## Data for analysis
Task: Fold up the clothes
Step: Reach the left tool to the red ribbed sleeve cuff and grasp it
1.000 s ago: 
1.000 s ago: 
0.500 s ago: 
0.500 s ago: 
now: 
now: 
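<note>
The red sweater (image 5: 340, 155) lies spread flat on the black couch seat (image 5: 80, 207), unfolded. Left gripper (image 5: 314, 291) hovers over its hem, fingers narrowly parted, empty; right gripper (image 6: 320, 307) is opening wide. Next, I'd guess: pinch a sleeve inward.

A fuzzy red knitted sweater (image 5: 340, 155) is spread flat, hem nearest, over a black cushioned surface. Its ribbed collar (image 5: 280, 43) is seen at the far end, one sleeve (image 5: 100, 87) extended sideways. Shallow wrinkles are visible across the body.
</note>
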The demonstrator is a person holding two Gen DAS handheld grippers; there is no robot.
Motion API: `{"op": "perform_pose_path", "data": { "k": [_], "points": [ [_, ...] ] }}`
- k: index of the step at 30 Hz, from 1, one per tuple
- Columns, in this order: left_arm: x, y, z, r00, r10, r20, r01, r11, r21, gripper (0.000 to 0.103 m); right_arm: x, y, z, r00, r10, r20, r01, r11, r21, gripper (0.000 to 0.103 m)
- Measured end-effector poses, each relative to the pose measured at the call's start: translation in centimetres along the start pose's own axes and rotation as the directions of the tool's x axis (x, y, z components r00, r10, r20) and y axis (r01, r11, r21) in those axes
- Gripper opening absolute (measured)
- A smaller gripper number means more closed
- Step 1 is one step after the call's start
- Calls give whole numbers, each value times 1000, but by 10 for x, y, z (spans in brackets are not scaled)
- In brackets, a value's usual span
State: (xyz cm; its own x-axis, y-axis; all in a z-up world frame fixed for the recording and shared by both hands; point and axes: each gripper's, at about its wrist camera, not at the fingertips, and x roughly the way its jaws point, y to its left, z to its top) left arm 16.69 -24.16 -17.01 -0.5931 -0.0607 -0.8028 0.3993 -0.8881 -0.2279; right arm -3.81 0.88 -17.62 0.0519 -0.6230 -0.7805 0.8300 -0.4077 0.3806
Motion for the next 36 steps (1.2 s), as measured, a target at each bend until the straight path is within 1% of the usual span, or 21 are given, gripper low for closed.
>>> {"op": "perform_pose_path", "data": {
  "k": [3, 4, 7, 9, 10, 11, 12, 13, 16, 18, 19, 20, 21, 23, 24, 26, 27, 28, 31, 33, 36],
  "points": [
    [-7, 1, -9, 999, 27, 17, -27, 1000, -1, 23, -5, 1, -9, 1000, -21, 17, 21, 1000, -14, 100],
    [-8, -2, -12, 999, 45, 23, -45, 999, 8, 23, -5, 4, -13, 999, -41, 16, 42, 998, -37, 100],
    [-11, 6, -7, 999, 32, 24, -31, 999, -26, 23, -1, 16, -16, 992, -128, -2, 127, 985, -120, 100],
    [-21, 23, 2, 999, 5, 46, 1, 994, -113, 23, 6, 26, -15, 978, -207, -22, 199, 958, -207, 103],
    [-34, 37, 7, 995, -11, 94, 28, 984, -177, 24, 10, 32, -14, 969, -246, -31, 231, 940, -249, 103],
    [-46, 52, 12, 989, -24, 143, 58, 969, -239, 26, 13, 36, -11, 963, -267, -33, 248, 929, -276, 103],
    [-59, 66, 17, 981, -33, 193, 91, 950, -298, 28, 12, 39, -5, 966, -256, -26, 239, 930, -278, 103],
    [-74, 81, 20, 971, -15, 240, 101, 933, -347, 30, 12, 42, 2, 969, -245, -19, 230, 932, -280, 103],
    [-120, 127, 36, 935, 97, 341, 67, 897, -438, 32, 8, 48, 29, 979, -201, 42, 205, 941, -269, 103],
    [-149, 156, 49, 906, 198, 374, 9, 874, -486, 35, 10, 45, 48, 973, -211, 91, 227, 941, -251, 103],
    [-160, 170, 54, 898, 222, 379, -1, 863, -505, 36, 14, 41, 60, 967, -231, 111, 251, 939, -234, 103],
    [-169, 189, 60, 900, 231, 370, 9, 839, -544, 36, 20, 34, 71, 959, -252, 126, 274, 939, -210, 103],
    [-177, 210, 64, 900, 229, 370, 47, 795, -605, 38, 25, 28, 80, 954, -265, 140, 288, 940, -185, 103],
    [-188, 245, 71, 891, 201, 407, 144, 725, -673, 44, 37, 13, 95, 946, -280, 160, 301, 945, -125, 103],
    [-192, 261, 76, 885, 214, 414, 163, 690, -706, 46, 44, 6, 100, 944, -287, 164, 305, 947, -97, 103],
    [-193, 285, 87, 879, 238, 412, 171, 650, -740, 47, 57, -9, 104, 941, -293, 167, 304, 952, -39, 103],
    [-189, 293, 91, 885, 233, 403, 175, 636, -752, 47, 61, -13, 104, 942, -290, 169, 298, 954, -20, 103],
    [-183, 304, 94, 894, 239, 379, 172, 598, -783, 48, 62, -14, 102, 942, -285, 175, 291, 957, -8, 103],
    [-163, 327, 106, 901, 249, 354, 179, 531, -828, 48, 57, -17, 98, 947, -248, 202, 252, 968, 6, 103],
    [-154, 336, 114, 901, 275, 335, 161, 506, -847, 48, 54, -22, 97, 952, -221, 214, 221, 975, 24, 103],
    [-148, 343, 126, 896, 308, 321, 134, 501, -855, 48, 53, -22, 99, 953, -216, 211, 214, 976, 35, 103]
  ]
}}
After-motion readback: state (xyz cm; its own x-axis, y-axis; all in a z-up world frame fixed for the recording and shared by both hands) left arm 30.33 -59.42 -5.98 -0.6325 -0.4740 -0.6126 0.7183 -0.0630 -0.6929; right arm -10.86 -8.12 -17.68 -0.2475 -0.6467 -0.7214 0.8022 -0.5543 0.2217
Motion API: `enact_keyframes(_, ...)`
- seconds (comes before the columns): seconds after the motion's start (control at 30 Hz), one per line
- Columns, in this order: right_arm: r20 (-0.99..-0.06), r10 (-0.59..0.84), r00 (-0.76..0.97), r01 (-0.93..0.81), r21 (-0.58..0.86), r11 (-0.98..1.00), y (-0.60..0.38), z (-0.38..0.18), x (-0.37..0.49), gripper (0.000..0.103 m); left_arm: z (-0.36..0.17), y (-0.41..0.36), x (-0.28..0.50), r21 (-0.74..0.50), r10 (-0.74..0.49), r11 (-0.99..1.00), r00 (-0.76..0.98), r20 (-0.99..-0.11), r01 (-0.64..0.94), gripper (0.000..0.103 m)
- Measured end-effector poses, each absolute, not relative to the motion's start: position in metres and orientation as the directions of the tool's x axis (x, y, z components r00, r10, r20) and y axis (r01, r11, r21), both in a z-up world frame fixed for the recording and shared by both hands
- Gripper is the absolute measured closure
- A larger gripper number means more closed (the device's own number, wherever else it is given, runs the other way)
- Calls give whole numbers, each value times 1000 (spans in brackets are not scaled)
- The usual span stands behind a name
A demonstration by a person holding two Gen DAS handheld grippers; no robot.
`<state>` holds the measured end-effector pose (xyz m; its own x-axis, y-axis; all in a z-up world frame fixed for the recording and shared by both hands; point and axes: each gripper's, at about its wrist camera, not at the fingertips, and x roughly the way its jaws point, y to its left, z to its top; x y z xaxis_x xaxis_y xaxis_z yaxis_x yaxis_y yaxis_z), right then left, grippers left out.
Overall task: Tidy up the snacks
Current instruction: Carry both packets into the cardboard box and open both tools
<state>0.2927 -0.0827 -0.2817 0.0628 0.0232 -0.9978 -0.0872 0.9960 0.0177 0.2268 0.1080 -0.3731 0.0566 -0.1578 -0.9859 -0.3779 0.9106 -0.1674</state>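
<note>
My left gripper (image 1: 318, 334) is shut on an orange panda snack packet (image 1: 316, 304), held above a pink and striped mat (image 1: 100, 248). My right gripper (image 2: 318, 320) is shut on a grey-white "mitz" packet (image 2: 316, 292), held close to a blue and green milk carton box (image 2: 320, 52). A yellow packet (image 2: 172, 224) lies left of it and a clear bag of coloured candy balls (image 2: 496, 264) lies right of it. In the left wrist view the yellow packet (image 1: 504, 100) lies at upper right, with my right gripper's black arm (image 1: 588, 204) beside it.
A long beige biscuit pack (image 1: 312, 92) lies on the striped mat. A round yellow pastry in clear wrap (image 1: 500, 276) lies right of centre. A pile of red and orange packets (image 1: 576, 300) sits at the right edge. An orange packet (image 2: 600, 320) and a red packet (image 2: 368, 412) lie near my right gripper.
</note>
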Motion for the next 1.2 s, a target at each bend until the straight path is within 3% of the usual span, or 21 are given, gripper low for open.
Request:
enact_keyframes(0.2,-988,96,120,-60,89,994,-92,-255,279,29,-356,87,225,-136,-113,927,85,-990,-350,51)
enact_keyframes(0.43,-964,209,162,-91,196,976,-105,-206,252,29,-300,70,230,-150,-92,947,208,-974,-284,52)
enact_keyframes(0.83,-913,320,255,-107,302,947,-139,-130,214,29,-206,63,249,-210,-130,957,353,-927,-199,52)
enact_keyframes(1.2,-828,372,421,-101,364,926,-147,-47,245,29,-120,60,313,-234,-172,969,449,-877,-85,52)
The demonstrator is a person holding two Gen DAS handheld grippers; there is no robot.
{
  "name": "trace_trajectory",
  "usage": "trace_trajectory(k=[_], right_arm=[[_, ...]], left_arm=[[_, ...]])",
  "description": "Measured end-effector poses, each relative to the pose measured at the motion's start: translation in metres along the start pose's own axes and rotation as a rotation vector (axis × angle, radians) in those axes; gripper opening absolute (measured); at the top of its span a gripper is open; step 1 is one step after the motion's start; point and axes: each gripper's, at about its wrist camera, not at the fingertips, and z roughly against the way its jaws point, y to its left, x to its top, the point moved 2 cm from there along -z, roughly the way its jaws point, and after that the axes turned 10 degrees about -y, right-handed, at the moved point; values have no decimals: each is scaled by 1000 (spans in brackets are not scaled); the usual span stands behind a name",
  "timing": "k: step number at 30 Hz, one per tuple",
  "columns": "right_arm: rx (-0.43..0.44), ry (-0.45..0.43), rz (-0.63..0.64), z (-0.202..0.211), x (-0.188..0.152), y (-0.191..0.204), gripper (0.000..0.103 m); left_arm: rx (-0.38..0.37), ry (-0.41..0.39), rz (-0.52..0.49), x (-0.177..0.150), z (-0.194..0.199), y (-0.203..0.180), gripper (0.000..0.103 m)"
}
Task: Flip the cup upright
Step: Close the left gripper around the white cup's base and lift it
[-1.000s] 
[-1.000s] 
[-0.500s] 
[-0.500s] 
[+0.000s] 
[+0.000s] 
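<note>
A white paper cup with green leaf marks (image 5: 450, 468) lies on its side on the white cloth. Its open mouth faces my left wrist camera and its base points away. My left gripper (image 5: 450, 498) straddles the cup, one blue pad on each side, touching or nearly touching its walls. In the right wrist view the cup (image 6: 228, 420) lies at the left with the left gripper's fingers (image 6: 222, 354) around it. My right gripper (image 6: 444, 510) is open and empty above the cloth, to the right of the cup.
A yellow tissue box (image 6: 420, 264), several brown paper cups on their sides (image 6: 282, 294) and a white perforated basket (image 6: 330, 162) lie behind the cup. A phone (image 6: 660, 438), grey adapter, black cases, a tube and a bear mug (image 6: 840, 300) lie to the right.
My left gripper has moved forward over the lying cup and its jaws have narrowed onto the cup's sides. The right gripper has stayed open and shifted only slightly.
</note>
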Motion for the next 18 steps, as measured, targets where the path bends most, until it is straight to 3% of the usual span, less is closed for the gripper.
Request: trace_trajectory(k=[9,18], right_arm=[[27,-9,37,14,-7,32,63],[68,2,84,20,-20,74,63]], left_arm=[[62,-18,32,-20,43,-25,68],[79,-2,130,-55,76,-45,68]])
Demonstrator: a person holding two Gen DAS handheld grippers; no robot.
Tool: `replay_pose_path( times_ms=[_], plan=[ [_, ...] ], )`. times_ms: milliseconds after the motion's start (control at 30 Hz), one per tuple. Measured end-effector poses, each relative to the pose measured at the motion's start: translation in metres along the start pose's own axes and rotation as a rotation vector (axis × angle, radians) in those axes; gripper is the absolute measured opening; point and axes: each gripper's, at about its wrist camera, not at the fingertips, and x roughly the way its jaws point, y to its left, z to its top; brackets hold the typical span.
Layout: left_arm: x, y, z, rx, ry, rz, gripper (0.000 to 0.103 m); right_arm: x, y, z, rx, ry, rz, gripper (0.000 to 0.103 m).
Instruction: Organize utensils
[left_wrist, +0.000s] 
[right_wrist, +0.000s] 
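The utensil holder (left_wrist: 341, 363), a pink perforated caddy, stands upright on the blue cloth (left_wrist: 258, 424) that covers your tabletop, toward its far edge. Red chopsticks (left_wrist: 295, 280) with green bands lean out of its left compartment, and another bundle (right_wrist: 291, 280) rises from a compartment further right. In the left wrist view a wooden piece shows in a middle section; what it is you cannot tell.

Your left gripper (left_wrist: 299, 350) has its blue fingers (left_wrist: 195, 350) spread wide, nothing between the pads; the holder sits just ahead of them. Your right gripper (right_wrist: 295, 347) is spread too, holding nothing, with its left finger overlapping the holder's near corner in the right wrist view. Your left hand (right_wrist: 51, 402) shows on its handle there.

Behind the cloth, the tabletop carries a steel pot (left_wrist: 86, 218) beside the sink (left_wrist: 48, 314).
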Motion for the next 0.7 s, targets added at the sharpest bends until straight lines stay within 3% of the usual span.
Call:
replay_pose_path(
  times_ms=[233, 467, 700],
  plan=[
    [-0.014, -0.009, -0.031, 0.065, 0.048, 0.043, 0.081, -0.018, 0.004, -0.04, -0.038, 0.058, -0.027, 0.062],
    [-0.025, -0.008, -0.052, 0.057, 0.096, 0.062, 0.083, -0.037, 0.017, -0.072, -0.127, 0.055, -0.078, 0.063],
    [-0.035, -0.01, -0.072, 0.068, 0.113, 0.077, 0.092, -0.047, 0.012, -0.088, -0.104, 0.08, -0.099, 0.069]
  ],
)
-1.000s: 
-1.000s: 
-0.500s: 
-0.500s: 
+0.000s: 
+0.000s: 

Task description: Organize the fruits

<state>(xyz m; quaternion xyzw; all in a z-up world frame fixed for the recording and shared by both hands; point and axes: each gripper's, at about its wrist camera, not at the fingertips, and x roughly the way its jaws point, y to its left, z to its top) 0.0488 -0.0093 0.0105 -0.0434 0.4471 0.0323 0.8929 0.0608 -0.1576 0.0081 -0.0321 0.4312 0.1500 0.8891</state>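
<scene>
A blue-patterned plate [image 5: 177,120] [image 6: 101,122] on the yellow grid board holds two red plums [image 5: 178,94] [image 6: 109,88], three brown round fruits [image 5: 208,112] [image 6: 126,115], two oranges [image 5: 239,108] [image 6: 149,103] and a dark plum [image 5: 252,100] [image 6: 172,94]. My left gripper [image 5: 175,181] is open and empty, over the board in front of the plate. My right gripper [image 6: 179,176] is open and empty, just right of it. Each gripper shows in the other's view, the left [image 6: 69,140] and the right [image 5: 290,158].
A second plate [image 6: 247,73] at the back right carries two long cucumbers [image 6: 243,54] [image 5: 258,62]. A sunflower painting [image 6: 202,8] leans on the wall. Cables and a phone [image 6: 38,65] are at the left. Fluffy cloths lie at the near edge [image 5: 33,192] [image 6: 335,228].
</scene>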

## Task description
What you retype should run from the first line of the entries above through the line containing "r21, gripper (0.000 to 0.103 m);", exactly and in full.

## Solution to this task
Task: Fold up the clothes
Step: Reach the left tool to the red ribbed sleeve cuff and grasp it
1.000 s ago: 
1.000 s ago: 
0.500 s ago: 
0.500 s ago: 
now: 
now: 
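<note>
The red sweater (image 5: 340, 155) lies spread flat on the black couch seat (image 5: 80, 207), unfolded. Left gripper (image 5: 314, 291) hovers over its hem, fingers narrowly parted, empty; right gripper (image 6: 320, 307) is opening wide. Next, I'd guess: pinch a sleeve inward.

A fuzzy red knitted sweater (image 5: 340, 155) is spread flat, hem nearest, over a black cushioned surface. Its ribbed collar (image 5: 280, 43) is seen at the far end, one sleeve (image 5: 100, 87) extended sideways. Shallow wrinkles are visible across the body.
</note>
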The demonstrator is a person holding two Gen DAS handheld grippers; there is no robot.
Motion API: `{"op": "perform_pose_path", "data": { "k": [_], "points": [ [_, ...] ] }}`
- k: index of the step at 30 Hz, from 1, one per tuple
- Columns, in this order: left_arm: x, y, z, r00, r10, r20, r01, r11, r21, gripper (0.000 to 0.103 m); right_arm: x, y, z, r00, r10, r20, r01, r11, r21, gripper (0.000 to 0.103 m)

No further output is given for this exercise.